彼女はいつも冷静で賢くて優しいのですが、たまに、とんでもないことを口にしたりするので、注意が必要です。
「私が寂しい?」
そんなことを、ミネルヴァは言っていませんでしたか?
おかしいですね。
『ええ。だって、エオール様がこちらに通っている時より、今の方が辛そうですから。もしかして、会いたかったのか……と?』
あっけらかんとした彼女のとんでもない回答に、私は鳥肌を立ててしまいました。
まさかの本音だったとは……。
「どうして、そんな発想に? あの方が来ている時は来ている時でしんどくて、来なきゃ来ないで恐ろしいのです。特に考える時間が多くなっているので、胃痛との戦いも過酷な感じです」
『うーん。まあ、確かに』
何に対して、納得したのかは分かりませんが、ミネルヴァはふわふわ浮きながら、腕組みをして頷いています。
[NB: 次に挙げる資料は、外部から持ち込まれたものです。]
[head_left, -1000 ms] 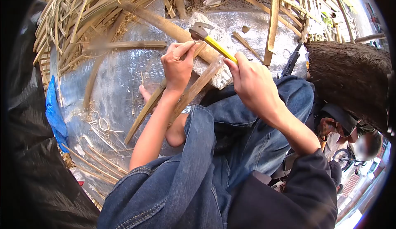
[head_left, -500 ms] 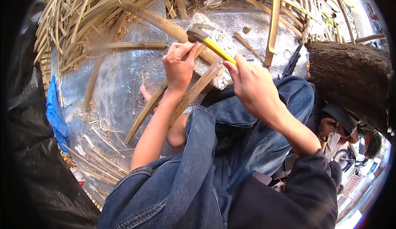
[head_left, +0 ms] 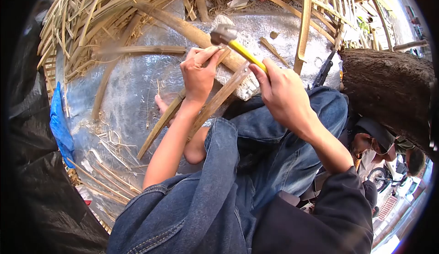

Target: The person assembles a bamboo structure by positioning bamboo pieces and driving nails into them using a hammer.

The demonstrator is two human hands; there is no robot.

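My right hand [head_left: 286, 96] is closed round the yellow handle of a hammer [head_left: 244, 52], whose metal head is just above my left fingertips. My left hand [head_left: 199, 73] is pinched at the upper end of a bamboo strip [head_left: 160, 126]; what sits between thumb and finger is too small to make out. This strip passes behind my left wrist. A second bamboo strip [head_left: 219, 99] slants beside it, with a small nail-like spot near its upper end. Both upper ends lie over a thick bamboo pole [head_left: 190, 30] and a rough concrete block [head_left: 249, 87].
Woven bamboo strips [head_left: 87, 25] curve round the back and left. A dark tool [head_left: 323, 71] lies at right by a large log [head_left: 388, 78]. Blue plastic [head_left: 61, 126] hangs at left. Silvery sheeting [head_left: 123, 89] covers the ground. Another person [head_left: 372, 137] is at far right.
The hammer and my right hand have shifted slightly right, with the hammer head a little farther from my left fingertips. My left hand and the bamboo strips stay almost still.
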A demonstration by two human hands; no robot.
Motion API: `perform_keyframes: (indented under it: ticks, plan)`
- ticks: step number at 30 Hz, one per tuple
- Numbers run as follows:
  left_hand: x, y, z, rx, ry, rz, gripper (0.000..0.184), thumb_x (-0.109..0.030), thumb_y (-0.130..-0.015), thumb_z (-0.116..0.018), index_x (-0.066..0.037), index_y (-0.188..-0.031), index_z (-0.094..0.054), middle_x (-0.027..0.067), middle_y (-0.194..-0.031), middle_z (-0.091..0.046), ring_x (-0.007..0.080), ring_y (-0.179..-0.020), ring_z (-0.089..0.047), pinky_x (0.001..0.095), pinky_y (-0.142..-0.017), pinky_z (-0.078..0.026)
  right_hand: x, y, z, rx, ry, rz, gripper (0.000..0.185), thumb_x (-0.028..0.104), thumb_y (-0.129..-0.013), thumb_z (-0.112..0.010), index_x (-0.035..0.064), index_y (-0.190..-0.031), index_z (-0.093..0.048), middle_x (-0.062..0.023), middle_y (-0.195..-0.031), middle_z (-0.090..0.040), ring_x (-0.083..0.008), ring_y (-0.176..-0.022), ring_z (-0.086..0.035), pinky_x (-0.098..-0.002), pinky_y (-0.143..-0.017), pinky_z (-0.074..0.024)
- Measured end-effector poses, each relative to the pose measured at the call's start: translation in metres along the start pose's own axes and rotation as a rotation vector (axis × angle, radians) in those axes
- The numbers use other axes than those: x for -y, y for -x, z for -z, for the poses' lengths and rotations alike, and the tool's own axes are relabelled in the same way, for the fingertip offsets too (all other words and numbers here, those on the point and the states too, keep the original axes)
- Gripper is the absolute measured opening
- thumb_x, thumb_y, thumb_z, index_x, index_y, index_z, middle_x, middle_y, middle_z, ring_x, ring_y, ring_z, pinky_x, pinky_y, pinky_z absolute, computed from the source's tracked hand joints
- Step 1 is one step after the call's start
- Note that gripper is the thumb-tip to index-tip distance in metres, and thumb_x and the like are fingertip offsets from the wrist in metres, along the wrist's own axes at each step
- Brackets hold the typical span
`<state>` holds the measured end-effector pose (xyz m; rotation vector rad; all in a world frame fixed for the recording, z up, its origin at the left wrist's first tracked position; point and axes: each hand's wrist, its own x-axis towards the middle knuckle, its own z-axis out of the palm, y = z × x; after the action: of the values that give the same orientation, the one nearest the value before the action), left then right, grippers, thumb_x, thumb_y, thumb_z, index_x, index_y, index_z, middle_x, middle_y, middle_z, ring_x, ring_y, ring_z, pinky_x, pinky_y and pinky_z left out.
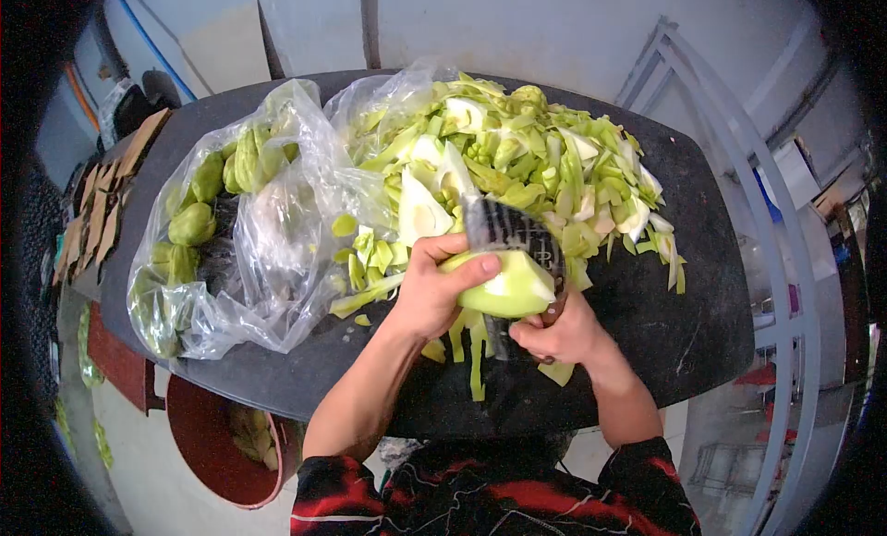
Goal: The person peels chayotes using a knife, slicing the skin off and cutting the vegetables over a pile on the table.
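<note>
My left hand (434,291) is wrapped round a pale green, partly peeled chayote (506,288), its thumb lying on top. My right hand (565,331) is closed round the handle of a knife with a broad dark blade (514,229). The blade lies behind and against the chayote, and its edge is partly hidden. Green strips of peel (477,356) hang below the chayote. Beyond both hands lies a large heap of peels and white-green pieces (540,157).
A clear plastic bag (300,291) at the left holds several whole chayotes (192,224). Everything rests on a dark table (702,323). Below its left edge stands a red-brown bucket (199,453). Metal railing (785,351) runs along the right, and a wall is behind.
</note>
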<state>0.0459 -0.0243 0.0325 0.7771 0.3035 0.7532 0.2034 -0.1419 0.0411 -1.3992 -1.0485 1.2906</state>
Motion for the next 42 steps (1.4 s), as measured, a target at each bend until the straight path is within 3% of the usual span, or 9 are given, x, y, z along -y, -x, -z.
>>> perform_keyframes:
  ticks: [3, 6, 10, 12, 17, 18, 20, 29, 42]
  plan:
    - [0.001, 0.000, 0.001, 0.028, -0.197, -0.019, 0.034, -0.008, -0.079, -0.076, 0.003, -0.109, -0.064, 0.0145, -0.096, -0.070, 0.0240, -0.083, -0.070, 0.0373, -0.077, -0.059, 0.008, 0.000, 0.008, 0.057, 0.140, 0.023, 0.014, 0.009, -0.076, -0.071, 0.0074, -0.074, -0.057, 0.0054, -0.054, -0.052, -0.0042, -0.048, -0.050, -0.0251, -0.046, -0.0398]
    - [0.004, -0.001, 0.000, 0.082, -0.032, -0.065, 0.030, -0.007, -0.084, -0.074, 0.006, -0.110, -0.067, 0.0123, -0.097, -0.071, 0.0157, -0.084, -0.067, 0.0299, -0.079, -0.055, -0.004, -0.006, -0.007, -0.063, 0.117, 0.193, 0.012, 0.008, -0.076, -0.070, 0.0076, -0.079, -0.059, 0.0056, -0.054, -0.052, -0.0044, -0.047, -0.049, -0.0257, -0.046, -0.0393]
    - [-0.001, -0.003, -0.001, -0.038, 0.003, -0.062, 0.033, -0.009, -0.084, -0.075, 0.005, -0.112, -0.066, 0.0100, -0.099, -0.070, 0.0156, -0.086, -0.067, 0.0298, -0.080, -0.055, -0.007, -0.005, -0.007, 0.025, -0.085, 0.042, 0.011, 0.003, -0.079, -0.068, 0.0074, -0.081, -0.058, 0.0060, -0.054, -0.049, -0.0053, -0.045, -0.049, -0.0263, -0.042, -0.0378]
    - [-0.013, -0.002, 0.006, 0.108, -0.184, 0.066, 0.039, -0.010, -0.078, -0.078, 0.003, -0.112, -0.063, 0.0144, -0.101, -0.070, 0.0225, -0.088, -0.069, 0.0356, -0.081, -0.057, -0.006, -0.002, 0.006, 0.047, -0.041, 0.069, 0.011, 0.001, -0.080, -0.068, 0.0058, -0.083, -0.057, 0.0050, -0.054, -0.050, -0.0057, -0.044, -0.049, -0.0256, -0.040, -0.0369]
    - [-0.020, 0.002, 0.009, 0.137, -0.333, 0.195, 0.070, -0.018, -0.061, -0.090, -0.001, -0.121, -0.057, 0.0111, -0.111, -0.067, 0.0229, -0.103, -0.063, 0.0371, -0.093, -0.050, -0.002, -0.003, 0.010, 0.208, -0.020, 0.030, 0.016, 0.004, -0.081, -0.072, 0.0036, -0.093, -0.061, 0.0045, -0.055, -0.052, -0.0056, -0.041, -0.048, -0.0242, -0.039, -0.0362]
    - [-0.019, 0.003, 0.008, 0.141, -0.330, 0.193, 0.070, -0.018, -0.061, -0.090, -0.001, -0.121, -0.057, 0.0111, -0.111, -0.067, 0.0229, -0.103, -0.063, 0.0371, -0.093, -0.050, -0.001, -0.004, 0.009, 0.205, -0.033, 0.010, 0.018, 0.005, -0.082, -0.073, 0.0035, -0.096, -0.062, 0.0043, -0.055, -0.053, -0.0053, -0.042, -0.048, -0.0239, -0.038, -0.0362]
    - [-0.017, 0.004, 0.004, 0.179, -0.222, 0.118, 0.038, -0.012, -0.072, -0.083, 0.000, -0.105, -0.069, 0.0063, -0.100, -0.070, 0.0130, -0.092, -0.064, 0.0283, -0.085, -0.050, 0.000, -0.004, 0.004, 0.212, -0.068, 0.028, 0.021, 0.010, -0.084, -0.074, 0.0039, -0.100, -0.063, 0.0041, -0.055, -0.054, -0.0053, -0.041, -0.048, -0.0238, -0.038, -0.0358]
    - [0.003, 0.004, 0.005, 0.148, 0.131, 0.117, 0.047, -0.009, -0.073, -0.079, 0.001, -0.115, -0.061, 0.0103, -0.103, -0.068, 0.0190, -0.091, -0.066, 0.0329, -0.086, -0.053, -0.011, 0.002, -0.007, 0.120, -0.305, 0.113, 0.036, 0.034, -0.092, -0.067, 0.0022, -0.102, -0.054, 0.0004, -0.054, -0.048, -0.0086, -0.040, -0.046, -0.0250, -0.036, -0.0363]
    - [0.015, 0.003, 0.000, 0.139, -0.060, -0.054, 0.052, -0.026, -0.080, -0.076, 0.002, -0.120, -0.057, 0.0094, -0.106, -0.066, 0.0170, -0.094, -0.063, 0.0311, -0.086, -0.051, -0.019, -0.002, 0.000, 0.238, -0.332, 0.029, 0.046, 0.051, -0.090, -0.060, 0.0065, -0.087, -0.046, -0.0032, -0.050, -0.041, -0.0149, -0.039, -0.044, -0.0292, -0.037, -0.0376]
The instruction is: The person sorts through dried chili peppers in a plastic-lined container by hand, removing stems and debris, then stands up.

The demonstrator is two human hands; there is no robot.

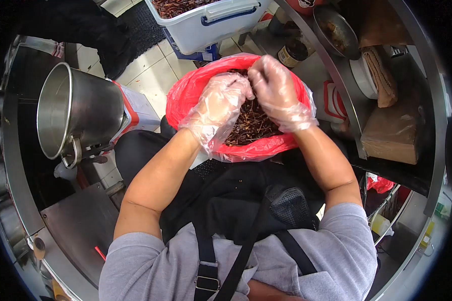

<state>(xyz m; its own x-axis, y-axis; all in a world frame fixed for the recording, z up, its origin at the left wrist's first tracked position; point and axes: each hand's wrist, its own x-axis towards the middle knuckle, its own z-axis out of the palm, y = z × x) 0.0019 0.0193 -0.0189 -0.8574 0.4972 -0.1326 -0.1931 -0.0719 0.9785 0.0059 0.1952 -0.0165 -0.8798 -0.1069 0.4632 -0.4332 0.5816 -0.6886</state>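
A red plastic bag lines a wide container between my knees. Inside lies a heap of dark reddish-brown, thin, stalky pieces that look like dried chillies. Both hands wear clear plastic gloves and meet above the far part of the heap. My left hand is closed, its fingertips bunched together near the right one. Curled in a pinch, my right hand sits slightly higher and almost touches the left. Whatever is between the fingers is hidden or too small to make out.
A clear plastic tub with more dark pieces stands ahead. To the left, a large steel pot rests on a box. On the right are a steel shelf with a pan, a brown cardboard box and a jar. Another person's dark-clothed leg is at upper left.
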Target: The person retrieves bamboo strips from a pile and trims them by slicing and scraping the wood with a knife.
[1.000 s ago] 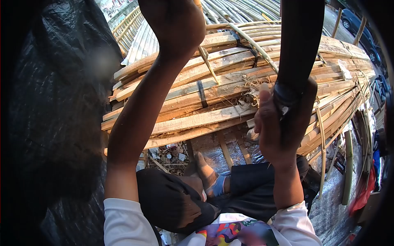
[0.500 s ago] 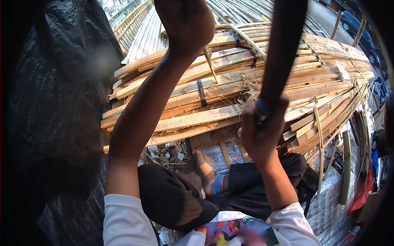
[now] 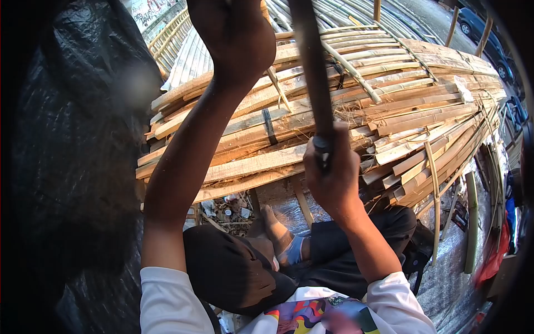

『変ではありますよね。エオール様。あんなに毎日ラトナさんのところに来ていたのに、さっぱり来なくなるなんて』
「ですよね? 一体、あの方何を企んでいるのでしょう?」
『企む……って。相変わらず、美形を敵視していますね。でも、私エオール様って、私達……幽霊が離れに大量発生していること、知っていると思うんですよね』
「ま、まさか、そんなはず……」
『あの痛ましいラトナさんの演技力で、国王の懐刀と言われているエオール様を欺くことが出来たとでも? あの顔、絶対に私達のこと分かっているようでしたよ。私、あの時、本当にひやひやしていたんですからね』
未だに語り継がれる私の下手な芝居。
ミネルヴァが口を酸っぱくして繰り返すのは、モリンが天国に昇ってしまった日の私とエオールの会話のことです。
あの時の私は動揺しまくっていたので、何を話したのかすら、よく覚えていないのですが、相当きわどかったようです。
しかし、ミネルヴァの言う通りだとすると、益々解せません。